### [Exercise directions]
Take the lines below beginning at the line that has "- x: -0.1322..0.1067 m" and stopping after the line that has "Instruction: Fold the", and print them exactly as they are, with no other lines.

Source records:
··········
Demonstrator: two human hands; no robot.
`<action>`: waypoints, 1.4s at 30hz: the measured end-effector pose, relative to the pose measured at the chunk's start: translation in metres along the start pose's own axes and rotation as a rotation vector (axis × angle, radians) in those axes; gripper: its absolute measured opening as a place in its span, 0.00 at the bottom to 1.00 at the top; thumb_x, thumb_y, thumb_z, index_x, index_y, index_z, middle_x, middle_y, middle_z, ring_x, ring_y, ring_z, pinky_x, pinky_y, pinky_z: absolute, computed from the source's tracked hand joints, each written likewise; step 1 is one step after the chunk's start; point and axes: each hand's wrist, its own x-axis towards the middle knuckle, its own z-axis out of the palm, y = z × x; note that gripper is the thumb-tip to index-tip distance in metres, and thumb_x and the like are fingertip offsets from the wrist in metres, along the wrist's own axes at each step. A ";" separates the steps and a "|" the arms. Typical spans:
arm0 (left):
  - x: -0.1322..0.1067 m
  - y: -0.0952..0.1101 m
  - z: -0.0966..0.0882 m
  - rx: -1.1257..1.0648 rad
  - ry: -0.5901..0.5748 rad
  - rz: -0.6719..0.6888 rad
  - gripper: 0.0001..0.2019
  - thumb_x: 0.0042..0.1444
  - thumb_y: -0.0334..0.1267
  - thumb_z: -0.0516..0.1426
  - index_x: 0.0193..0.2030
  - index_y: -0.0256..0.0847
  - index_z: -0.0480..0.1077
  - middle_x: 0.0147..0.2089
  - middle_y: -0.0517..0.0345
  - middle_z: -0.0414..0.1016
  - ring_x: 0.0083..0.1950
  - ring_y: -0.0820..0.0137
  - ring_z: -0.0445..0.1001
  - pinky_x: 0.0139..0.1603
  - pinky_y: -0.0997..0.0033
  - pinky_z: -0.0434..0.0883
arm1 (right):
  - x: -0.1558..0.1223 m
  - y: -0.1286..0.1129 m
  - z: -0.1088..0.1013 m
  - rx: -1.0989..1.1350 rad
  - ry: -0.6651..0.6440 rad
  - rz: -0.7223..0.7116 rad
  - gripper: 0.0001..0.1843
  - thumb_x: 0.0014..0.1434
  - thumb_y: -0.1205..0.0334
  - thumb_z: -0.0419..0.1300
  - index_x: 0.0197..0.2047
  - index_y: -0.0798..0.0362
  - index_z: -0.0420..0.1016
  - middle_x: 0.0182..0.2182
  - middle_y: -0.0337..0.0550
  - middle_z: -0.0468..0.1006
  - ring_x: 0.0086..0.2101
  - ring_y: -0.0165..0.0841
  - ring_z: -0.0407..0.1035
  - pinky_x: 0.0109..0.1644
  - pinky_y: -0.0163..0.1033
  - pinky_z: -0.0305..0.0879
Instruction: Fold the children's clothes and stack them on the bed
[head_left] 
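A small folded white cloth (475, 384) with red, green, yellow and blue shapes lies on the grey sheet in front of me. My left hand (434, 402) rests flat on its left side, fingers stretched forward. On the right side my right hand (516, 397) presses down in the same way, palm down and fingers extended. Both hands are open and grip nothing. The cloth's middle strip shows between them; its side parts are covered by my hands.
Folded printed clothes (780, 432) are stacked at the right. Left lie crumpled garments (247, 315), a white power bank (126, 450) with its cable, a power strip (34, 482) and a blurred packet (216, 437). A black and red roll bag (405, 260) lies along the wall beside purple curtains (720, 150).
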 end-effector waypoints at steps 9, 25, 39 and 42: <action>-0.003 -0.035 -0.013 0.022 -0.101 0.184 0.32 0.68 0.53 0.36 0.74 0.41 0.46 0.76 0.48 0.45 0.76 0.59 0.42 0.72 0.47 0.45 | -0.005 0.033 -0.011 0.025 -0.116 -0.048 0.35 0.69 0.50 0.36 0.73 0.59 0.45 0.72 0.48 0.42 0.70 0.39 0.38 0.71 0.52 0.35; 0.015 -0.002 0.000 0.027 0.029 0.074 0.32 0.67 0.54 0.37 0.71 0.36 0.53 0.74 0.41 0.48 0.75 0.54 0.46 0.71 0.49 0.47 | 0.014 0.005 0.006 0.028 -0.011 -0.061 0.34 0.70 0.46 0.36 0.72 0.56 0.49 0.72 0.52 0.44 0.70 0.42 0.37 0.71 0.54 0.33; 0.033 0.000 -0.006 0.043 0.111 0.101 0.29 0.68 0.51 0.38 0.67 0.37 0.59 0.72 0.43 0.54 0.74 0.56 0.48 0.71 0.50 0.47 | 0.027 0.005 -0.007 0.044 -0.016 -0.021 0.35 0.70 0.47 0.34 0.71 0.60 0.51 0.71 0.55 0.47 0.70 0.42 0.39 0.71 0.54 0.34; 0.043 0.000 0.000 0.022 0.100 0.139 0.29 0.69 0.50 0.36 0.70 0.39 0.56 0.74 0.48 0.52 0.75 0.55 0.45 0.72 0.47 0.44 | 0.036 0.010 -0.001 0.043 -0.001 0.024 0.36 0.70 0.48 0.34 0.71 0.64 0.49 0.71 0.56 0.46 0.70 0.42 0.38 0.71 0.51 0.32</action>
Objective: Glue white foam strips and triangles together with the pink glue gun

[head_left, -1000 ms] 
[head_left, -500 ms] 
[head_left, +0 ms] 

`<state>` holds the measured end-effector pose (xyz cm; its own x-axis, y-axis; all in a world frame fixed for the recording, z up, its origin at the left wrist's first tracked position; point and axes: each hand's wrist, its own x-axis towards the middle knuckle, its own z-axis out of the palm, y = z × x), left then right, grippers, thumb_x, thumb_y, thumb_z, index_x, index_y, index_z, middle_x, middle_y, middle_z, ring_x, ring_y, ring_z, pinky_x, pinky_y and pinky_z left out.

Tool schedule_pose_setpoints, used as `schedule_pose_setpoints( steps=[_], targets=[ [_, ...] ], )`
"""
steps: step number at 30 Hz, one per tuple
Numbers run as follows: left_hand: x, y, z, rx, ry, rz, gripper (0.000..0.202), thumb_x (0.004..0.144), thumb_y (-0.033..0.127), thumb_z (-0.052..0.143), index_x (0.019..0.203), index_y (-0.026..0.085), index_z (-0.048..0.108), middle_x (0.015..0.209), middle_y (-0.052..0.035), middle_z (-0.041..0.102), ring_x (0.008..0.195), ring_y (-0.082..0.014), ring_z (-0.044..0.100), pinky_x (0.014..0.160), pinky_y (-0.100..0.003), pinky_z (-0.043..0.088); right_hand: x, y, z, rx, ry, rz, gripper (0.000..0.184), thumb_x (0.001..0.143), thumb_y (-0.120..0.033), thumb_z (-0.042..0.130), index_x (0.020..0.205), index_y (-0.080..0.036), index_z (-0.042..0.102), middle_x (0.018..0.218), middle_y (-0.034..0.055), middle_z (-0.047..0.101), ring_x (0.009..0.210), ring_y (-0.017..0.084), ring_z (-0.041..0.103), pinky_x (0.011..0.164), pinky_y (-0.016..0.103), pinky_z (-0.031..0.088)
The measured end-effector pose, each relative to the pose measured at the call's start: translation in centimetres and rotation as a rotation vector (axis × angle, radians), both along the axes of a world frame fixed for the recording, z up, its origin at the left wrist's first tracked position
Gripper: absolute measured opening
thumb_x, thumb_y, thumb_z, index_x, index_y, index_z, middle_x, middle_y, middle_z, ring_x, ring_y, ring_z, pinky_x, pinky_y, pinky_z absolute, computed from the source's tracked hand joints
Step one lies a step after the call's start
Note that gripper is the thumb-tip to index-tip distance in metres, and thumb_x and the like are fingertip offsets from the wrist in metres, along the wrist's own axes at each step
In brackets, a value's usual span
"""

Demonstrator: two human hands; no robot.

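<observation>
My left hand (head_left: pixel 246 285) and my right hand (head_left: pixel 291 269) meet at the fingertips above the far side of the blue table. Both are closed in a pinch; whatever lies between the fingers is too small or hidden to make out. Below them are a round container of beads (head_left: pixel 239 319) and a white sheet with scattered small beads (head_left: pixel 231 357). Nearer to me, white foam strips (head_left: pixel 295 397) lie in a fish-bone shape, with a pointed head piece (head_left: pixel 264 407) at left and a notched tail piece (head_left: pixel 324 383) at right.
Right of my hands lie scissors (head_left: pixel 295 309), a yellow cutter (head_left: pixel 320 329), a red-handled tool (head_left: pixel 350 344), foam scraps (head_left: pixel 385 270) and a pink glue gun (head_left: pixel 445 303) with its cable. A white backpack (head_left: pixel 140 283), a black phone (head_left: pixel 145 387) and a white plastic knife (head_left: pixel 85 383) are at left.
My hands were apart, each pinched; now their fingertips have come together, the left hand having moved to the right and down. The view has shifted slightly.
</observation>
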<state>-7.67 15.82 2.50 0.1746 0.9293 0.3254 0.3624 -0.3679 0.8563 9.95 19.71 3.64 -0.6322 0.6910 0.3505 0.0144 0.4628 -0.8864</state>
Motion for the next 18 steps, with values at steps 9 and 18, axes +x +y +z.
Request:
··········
### [Solved exercise]
  - x: -0.1322..0.1067 m
  - y: -0.0952..0.1101 m
  - z: -0.0966..0.0882 m
  - rx: -1.1257..1.0648 rad
  - ry: -0.5901..0.5748 rad
  - rz: -0.6719..0.6888 rad
  - gripper: 0.0001..0.2019
  - thumb_x: 0.0042..0.1444
  - thumb_y: -0.0334..0.1267
  - thumb_z: -0.0516..0.1426
  - index_x: 0.0193..0.2030
  - index_y: -0.0256..0.0847
  - index_z: -0.0480..0.1077
  - middle_x: 0.0147..0.2089
  - middle_y: -0.0517..0.0345
  - middle_z: -0.0414..0.1016
  - ring_x: 0.0083..0.1950
  - ring_y: -0.0820..0.0137
  - ring_z: -0.0445..0.1001
  - pinky_x: 0.0139..0.1603
  - pinky_y: -0.0997..0.0033
  - pinky_z: -0.0434..0.0883
arm1 (right):
  - x: -0.1558..0.1223 m
  - y: -0.1286..0.1129 m
  - z: -0.1088..0.1013 m
  - rx: -1.0989..1.1350 rad
  - ry: -0.6651..0.6440 rad
  - rz: -0.7223..0.7116 rad
  - gripper: 0.0001..0.1843
  - thumb_x: 0.0014..0.1434
  - thumb_y: -0.1205..0.0334
  - thumb_z: -0.0419..0.1300
  - index_x: 0.0197..0.2047
  - index_y: -0.0798..0.0362
  - index_z: -0.0420..0.1016
  - middle_x: 0.0182..0.2182
  - middle_y: -0.0337..0.0550
  - middle_z: -0.0468..0.1006
  - ring_x: 0.0086..0.2101
  - ring_y: -0.0165..0.0841
  - ring_z: -0.0407..0.1035
  - pinky_x: 0.0109..0.1644
  - pinky_y: -0.0163..0.1033
  - pinky_z: -0.0305..0.0879
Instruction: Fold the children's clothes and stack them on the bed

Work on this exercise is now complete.